76 DEVLET BAŞKANI KATILIYOR
BM Sözcülüğü, 24-30 Eylül tarihlerinde düzenlenen 79. BM Genel Kurulu’na bu yıl 76 devlet başkanı, 4 prens, 2 hükümet başkanı, 42 başbakan yardımcısı, 9 bakan, 54 bakan yardımcısı ve AB delegasyonunun katılacağını bildirdi.
Öte yandan katılımcılardan sadece 19’unun kadın olması dikkati çekti.
FAHRETTİN ALTUN’DAN BM PAYLAŞIMI
Cumhurbaşkanlığı İletişim Başkanı Fahrettin Altun, barışın anahtarı olmak için küresel sorunlarda elini taşın altına koymaktan çekinmeyen Cumhurbaşkanı Recep Tayyip Erdoğan’ın, Birleşmiş Milletler (BM) Genel Kurulu’nda dünyaya ve uluslararası topluma, vicdanı acıtan sorunlarla ilgili çağrılarda bulunacağını bildirdi.
Altun, sosyal medya hesabından, Cumhurbaşkanı Erdoğan’ın, New York’ta BM 79. Genel Kurulu’nda yapacağı konuşmaya ilişkin paylaşımda bulundu.
Fahrettin Altun, “Bugüne kadar uluslararası platformlarda yapmış olduğu tüm konuşmalarda ‘Daha adil bir dünya’ için hakikati dile getiren, yarının dünyasını bugün inşa etmekte olduğumuz bilinciyle, evlatlarımıza müreffeh bir dünya bırakabilmek için çabalayan, çocukların öldüğü ve öldürüldüğü bir dünyada, hiç kimsenin masum olmadığını ve olamayacağını uluslararası toplumun vicdanına hatırlatan, barışın anahtarı olmak için küresel sorunlarda elini taşın altına koymaktan çekinmeyen Cumhurbaşkanımız Recep Tayyip Erdoğan, bugün bir kez daha Birleşmiş Milletler Genel Kurulu’nda dünyaya ve uluslararası topluma, vicdanımızı acıtan sorunlarla ilgili çağrılarda bulunacak.” ifadesini kullandı.

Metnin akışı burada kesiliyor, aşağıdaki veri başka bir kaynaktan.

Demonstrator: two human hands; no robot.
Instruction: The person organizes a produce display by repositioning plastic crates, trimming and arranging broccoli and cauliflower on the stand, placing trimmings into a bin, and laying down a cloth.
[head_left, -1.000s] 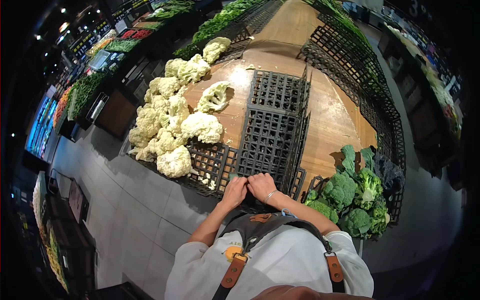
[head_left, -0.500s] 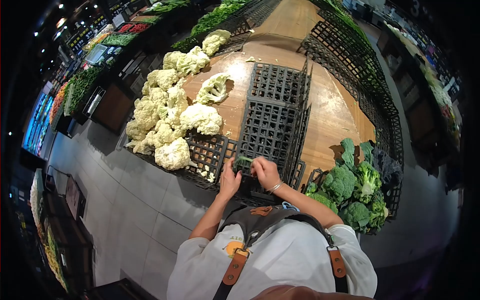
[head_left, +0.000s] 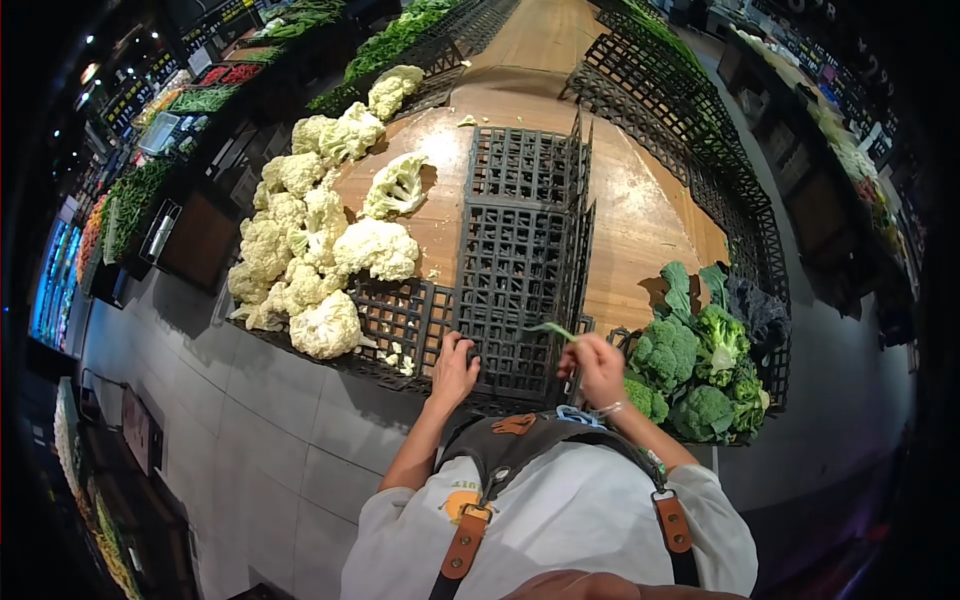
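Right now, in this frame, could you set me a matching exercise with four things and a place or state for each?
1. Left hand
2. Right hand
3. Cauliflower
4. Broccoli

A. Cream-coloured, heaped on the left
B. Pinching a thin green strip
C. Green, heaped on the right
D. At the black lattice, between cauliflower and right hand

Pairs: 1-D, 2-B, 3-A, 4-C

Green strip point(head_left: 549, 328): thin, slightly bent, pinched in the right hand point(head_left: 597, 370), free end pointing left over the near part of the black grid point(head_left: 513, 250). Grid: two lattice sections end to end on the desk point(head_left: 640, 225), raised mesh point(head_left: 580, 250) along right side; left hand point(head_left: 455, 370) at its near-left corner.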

Cumhurbaşkanlığı İletişim Başkanı Altun, şunları kaydetti:
“Biz de bir kez daha ‘daha adil bir dünya mümkündür’ ve ‘dünya 5’ten büyüktür’ çağrılarımızdan hareketle, Cumhurbaşkanımız Recep Tayyip Erdoğan’ın ifadeleriyle ‘Birleşmiş Milletler’i kapsayıcı vasfına yakışan, daha adil bir dünya düzeni için çözümler üretebilen, tüm insanlık adına ortak iradenin vücuda getirildiği bir teşkilat olarak yeniden yapılandırılması gerekliliğini, uluslararası toplumun, Birleşmiş Milletler prensipleriyle çelişir şekilde, ambargolarla dünyadan koparılmaya çalışılan Kıbrıs Türkleri’ne yönelik zulme son vermesi ve bir an önce Kuzey Kıbrıs Türk Cumhuriyeti’ni resmen tanıması gerekliliğini, Doğu Akdeniz’de barış ve istikrarın sürmesinin, tüm tarafların hak ve hukukuna saygı gösterilmesine bağlı olduğunu, Filistin halkına yönelik zulüm sürdükçe, Orta Doğu’nun kalıcı barış ve istikrara kavuşmasının mümkün olmadığını, bunun için işgal, ilhak ve yasa dışı yerleşim politikalarına mutlaka ve derhal son verilmesi gerekliliğini, Kudüs’ün 1947 tarihli Birleşmiş Milletler kararına dayanan uluslararası statüsüne, Harem-i Şerif’in mahremiyetine ve Filistin halkının haklarına yönelik ihlallere karşı durmayı sürdüreceğimizi, Afrika’yla yüzyıllara dayanan köklü bağlarımızdan aldığımız güçle, bugün de kıtayla ve Afrika Birliği’yle dayanışma içinde olmayı sürdüreceğimizi, artık herkesin kabul ettiği gibi Karabağ’ın, Azerbaycan toprağı olduğu gerçeğini, terörizm belasıyla mücadeleyi, terör örgütleri arasında ayrımı reddeden, samimi ve etkin bir uluslararası iş birliğiyle kazanabileceğimiz gerçeğini’ bir kez daha vurguluyoruz.”